Although zebras have black skin, different processes determine their fur color, just like a light-skinned person can have dark hair, Caro said. It may seem like zebras are white with black stripes because of their light colored hair and light bellies.
That's not the case. A 2005 review in the Journal of Investigative Dermatology states that every piece of hair is created from a melanocytes filled follicle. The cells that make the color of hair and skin are produced by these cells. A lot of melanin leads to darker colors, such as dark brown or black, while less leads to lighter colors, such as hazel or blond, Live Science previously reported. White fur has melanocytes that make up the stripes of white hair, but they have turned off, meaning they don't produce any pigment.
Caro told Live Science that the production of melanocytes is not prevented during the development of a white hair. The default state for zebras is to have black hair and white stripes.
African striped mice have stripes on their bodies. The image is called Utopia_88

African striped mice have light and dark stripes running along their furry bodies, but the exact biological processes behind them aren't known. Light-colored hair is caused by the stop of a master regulator gene in charge of melanocyte development.

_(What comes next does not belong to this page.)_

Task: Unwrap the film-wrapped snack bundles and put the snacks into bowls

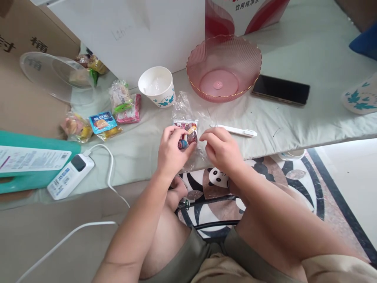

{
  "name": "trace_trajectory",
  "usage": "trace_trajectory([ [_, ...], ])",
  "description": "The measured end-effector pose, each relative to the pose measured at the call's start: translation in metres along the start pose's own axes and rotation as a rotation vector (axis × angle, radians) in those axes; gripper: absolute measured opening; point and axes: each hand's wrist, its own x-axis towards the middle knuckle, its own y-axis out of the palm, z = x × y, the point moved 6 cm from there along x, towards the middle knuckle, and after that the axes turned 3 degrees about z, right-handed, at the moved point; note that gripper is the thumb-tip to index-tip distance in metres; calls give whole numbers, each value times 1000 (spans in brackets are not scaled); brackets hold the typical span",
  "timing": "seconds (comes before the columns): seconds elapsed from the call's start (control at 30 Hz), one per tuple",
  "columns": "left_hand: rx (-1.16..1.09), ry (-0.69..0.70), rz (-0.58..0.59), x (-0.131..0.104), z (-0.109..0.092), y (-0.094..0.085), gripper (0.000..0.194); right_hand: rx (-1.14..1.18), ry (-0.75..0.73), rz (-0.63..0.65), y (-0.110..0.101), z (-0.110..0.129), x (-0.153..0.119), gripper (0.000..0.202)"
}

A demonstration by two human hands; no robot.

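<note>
My left hand [173, 151] is closed around a small snack packet [191, 135] with a colourful printed front, at the table's near edge. A clear plastic bag [184, 106] spreads behind and beneath the packet. Just to the right, my right hand [220, 149] has its fingers curled together beside the bag's film. Whether those fingers pinch the film is too fine to make out. Behind my right hand lies a slim white plastic utility knife [237, 131].
A white paper cup [165, 94] and a pink ribbed bowl [194, 65] stand farther back. A black phone [281, 89] lies to the right. Wrapped snacks [103, 122], a clear lid [50, 78], a white charger [70, 177] with its cable and a green jug [32, 157] occupy the left.
</note>
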Motion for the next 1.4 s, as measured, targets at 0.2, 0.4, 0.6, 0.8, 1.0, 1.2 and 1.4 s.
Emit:
trace_trajectory([
  [0.2,-175,-66,-60,-1,7,-2,8,95,284,120,26,-17,7,37],
  [0.4,-879,-276,-132,5,20,-10,28,245,386,140,27,-14,9,46],
  [0.6,-1145,-366,16,8,11,-15,24,500,450,188,25,-8,8,74],
  [0.8,-1213,-346,38,6,9,-14,22,1091,495,197,36,-9,9,73],
  [1.0,-1144,-287,-61,15,24,-29,19,1431,638,142,33,-15,6,66],
  [1.2,-1375,-334,-222,20,45,-37,28,1364,613,-45,1,-24,-6,61],
  [1.4,-1437,-398,-235,19,43,-35,26,1196,492,-257,-45,-36,2,54],
])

The zebra is black with white stripes. Caro and his colleagues found that this pattern may keep flies away. African horseflies landed less frequently on horses wearing striped or checked rugs than they did on horses wearing solid colored rugs, according to a study published in 2020. The biting flies can carry diseases that are fatal to zebras.

Caro said that there are very few mammals with contrasting stripes like a zebra. The okapi has the same stripes on the rump, but other than that, no other species has black and white stripes. The fly deterrent function is unique to equids because they are so susceptible to diseases carried by biting flies in Africa.

Live Science published the original article.